Like Burton, this case also involved an incomplete record. In Burton, the record was missing certain Social Security information that the trial court determined was necessary to compute a precise number. Here, the record was missing some Office of the Attorney General child-support records that had (due to an office error) been frozen when the child was only six and the total obligation had still been below $500.
As the Supreme Court relates, the father here “admitted his total obligation was $11,200” and had paid some unspecified amount.
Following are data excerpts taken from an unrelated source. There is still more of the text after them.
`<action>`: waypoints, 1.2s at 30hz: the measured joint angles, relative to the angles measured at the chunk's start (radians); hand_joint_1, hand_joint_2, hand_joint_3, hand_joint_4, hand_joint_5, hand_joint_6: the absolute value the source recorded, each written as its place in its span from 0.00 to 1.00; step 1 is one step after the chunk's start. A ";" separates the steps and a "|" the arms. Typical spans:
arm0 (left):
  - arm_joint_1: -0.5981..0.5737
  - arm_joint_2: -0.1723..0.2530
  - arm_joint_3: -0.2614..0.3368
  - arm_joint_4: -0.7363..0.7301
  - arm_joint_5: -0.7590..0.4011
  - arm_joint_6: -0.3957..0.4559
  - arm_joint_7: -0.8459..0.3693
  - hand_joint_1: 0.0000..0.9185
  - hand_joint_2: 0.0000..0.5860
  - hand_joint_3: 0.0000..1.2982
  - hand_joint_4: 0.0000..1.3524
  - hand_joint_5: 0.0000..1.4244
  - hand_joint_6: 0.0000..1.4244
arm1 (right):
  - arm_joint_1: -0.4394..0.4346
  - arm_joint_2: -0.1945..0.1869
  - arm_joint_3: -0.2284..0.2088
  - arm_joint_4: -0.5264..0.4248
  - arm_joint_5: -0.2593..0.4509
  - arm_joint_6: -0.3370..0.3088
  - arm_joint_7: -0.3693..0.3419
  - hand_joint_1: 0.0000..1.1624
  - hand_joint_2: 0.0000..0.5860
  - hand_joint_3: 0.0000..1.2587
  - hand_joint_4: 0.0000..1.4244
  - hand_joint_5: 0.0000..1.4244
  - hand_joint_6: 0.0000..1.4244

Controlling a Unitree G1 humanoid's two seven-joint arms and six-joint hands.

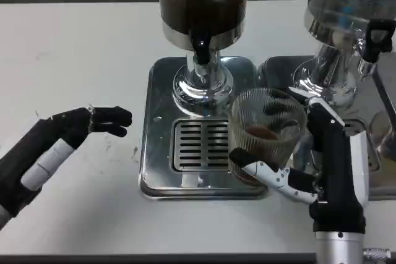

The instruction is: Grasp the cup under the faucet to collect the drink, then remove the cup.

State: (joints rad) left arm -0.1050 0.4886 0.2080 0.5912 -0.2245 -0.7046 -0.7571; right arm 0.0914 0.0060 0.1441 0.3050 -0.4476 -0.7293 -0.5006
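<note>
- Ribbed clear plastic, the cup [267, 133] holds a shallow pool of brown drink at its bottom and sits at the right edge of the left drip tray [162, 180], to the right of the slotted grate [199, 145].
- The right robot hand [309, 159] grasps the cup: thumb across the near wall, fingers round the far right side.
- The cup is no longer under the faucet [201, 47] of the dark drink dispenser [203, 1]; it stands near and to the right of it, overlapping the seam with the second tray [365, 183].
- Judged from this, collecting is done and removal is under way; what is left is carrying the cup off the trays and setting it down on the white worktop [80, 47].
- Whether the cup is lifted or resting on the tray, I cannot tell.
- The left robot hand [68, 137] hovers over the worktop to the left, grasping nothing, fingers loosely extended toward the tray.
- A second, clear dispenser [346, 4] stands at far right.
</note>
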 measured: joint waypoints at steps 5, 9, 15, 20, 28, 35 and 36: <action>0.037 0.003 -0.026 -0.081 0.014 -0.038 0.000 0.00 0.08 0.31 0.23 0.24 0.15 | 0.047 -0.015 -0.008 -0.078 0.009 0.031 0.050 0.91 0.08 0.64 0.68 0.78 1.00; 0.064 0.010 -0.034 -0.155 0.023 -0.071 0.000 0.00 0.08 0.30 0.22 0.23 0.15 | 0.073 -0.020 -0.015 -0.132 0.024 0.046 0.085 0.91 0.08 0.65 0.69 0.78 1.00; 0.107 0.036 -0.041 -0.256 0.034 -0.111 0.000 0.00 0.08 0.28 0.20 0.22 0.14 | 0.115 -0.023 -0.023 -0.206 0.039 0.062 0.123 0.91 0.08 0.65 0.69 0.78 1.00; 0.131 0.065 -0.059 -0.304 0.039 -0.150 0.000 0.00 0.08 0.27 0.19 0.21 0.13 | 0.139 -0.023 -0.025 -0.248 0.042 0.066 0.141 0.91 0.08 0.65 0.69 0.78 1.00; 0.177 0.107 -0.064 -0.370 0.041 -0.208 0.000 0.00 0.05 0.22 0.12 0.14 0.11 | 0.191 -0.024 -0.031 -0.329 0.053 0.071 0.187 0.91 0.08 0.65 0.69 0.79 1.00; 0.229 0.146 -0.058 -0.422 0.046 -0.265 0.006 0.00 0.04 0.18 0.08 0.09 0.09 | 0.232 -0.023 -0.044 -0.378 0.067 0.085 0.223 0.91 0.08 0.66 0.70 0.79 1.00; 0.236 0.154 -0.052 -0.433 0.046 -0.273 0.007 0.00 0.04 0.18 0.06 0.07 0.09 | 0.237 -0.023 -0.046 -0.388 0.071 0.085 0.227 0.91 0.08 0.66 0.70 0.79 1.00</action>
State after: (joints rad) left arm 0.1315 0.6421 0.1556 0.1583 -0.1786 -0.9775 -0.7500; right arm 0.3285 -0.0166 0.0985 -0.0830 -0.3767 -0.6438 -0.2731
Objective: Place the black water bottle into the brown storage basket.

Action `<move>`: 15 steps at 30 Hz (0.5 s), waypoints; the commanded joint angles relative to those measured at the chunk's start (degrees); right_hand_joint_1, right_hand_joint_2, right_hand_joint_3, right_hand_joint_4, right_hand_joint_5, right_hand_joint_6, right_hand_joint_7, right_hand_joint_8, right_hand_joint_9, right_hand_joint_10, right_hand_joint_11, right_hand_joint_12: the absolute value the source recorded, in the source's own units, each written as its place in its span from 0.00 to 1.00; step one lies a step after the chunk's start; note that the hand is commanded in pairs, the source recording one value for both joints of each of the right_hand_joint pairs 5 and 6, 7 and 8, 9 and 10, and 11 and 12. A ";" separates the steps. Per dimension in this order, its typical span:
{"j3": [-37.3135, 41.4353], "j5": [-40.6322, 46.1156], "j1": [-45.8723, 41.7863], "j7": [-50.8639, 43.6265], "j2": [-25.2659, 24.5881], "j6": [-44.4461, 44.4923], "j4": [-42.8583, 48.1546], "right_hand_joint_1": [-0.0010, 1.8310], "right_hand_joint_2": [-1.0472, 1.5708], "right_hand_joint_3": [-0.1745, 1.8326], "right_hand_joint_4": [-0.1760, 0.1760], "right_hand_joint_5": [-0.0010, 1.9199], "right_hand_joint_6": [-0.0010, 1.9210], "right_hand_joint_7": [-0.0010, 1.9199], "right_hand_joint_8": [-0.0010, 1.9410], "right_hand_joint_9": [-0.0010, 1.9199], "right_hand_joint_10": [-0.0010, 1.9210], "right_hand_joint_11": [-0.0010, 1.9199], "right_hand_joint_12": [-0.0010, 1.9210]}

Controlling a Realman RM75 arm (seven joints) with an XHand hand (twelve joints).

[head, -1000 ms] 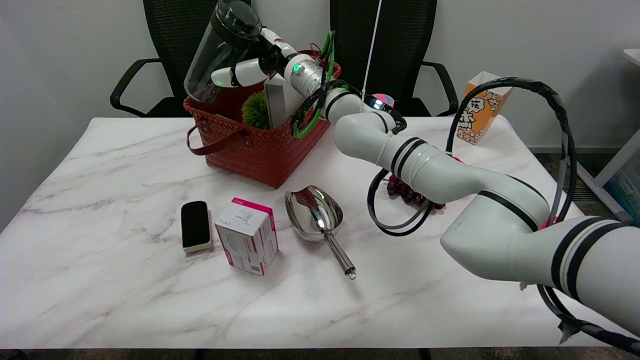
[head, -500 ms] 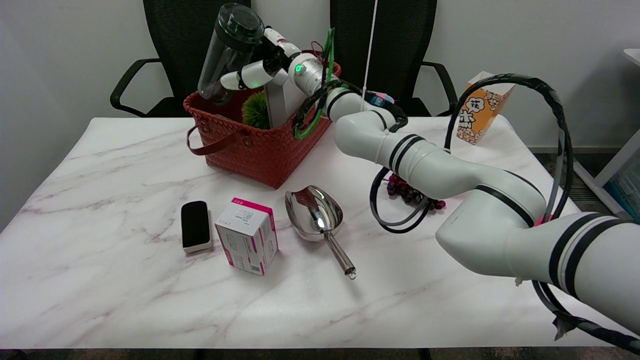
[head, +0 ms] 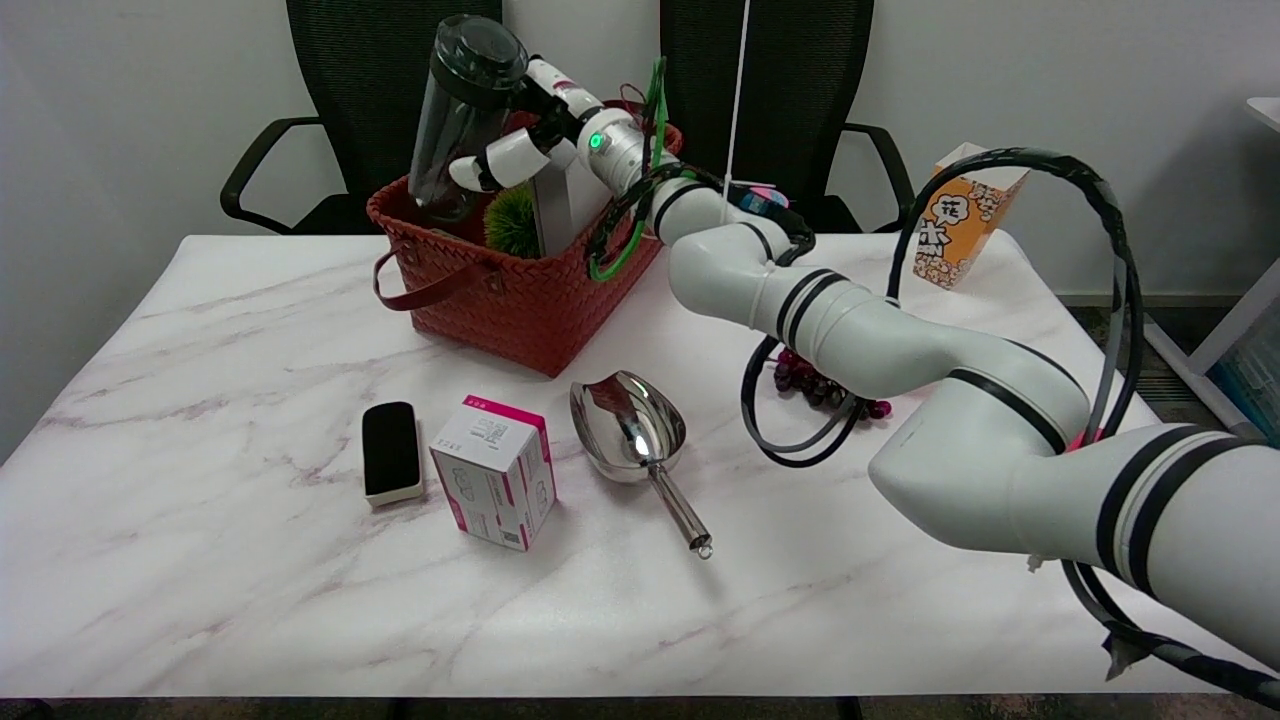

The Court said that although the OAG records reflected a total unpaid amount of $500 when the child was 6, that total was “no evidence” of the total obligation when the child turned 18. (( Rather than talking about this as the weight of the evidence, the Court viewed it through the lens of legal relevance and fault: “the OAG clerical error cannot serve as a basis for modifying the child-support obligation [and] is no evidence supporting the trial court’s determination.” In other words, if the OAG’s document purports to describe the obligation accrued during the wrong period of time, it cannot stand alone as sufficient proof for the right period of time. )) The Court therefore reversed and remanded to the trial court for further proceedings.